Suspicious, the bartender walks over and tells him this is a very
tough neighborhood and he doesn't need any trouble here. The
guy says,
"You don't understand. I'm very hi-tech. I had a
phone installed in my
hand because I was tired of carrying the cellular."
The bartender
says "Prove it." The guy dials up a number
and hands his hand to the
bartender.The bartender talks into the hand and carries on a
conversation.
"That's incredible!" says the bartender. "I
would never have believed it!"
"Yeah", said the guy, "I can keep in touch with my
broker, my wife,
you name it.

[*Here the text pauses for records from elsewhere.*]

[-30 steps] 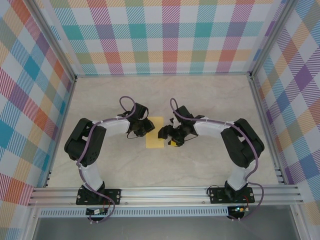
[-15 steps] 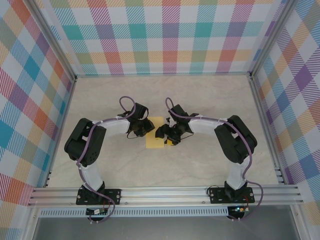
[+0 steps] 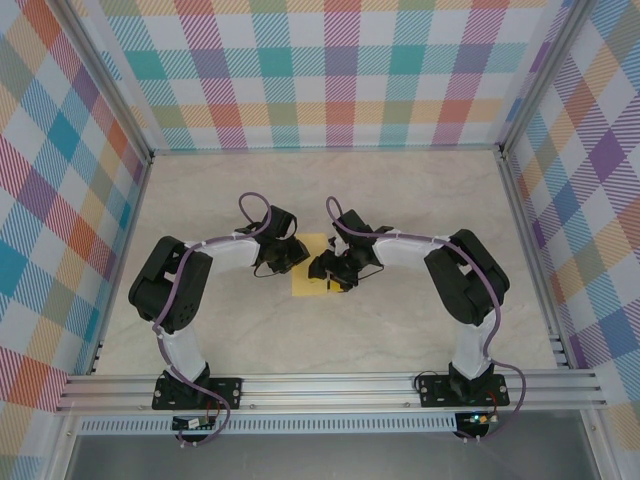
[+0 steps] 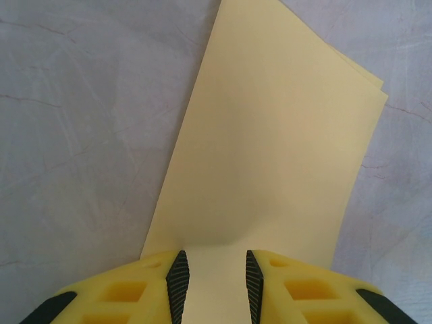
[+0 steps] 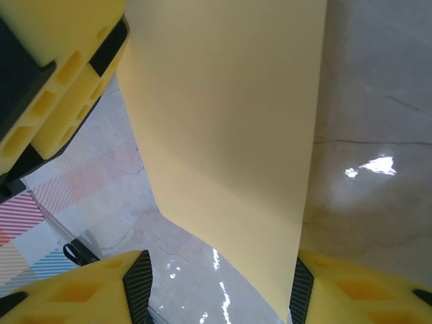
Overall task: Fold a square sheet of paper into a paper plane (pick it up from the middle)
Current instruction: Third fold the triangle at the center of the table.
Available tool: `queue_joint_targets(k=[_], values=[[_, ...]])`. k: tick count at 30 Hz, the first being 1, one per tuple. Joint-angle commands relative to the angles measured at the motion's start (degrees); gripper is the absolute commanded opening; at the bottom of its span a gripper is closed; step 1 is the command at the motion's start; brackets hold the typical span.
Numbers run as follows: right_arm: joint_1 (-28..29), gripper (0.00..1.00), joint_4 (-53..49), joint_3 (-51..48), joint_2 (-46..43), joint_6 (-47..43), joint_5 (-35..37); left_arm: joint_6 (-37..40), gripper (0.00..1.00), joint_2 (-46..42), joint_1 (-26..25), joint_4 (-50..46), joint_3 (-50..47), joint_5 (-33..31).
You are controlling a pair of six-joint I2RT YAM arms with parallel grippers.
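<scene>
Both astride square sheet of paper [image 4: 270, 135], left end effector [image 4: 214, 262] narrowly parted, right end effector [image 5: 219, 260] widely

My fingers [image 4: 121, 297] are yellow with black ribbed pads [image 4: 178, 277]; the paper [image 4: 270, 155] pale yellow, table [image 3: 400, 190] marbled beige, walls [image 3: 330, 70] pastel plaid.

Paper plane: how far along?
Done: the sheet looks folded in half, two layers showing at its corner. In hand: left hand straddles one edge, right hand open around the other side. Left: all the diagonal folds; no pointed dart shape yet.
</scene>
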Motion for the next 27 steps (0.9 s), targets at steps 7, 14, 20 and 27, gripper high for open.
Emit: queue_joint_targets(k=[7,14,20,27], values=[[0.37,0.47,0.64,-2.11,-1.24,0.11,-2.80,0.13,0.33,1.20,-0.47,-5.76,-1.76,-0.57],[0.37,0.33,3.42,-5.84,-4.85,3.00,1.64,0.11,0.33,0.67,-0.47,-5.65,-2.02,-0.57],[0.37,0.26,6.93,-6.08,-4.43,5.32,1.37,0.24,0.33,0.06,-0.47,-5.85,-1.86,-0.48],[0.37,0.19,6.39,-6.65,-4.54,5.92,3.01,0.36,0.33,-0.42,-0.47,-5.91,-1.68,-0.13]])
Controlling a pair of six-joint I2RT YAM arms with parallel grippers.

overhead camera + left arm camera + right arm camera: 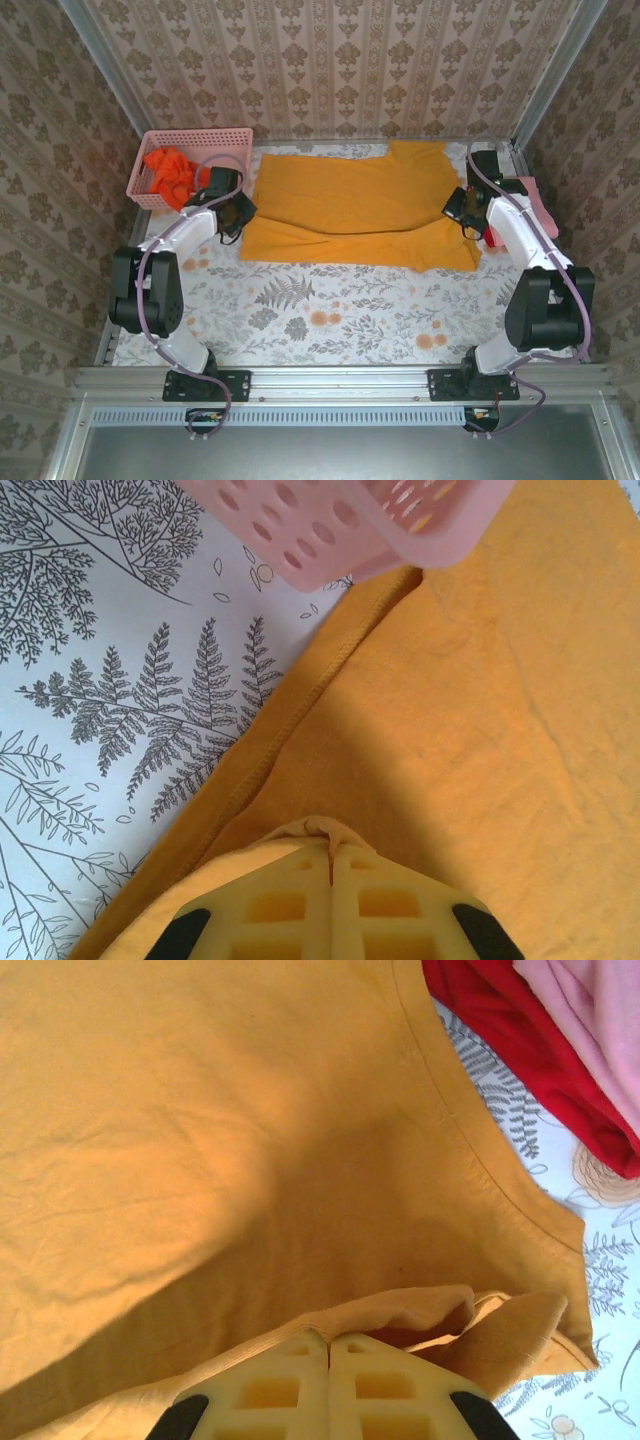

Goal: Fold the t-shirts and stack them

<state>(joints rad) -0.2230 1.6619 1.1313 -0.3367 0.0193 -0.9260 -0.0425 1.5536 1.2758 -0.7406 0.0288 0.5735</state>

By the way, where is the men's room?" The
bartender
directs him to the men's room.
The guy goes in and 5, 10, 20 minutes go by and he
doesn't return.
Fearing the worst given the neighborhood, the bartender
goes into
the men's room to check on the guy. The guy is
spread-eagled up
against the wall. His pants are pulled down and he has
a roll of
toilet
paper up his arse.
"Oh my god!" said the bartender. "Did
they rob you? Are you hurt?"
The guy turns and says: "No, no, I'm ok. I'm
just waiting for a fax."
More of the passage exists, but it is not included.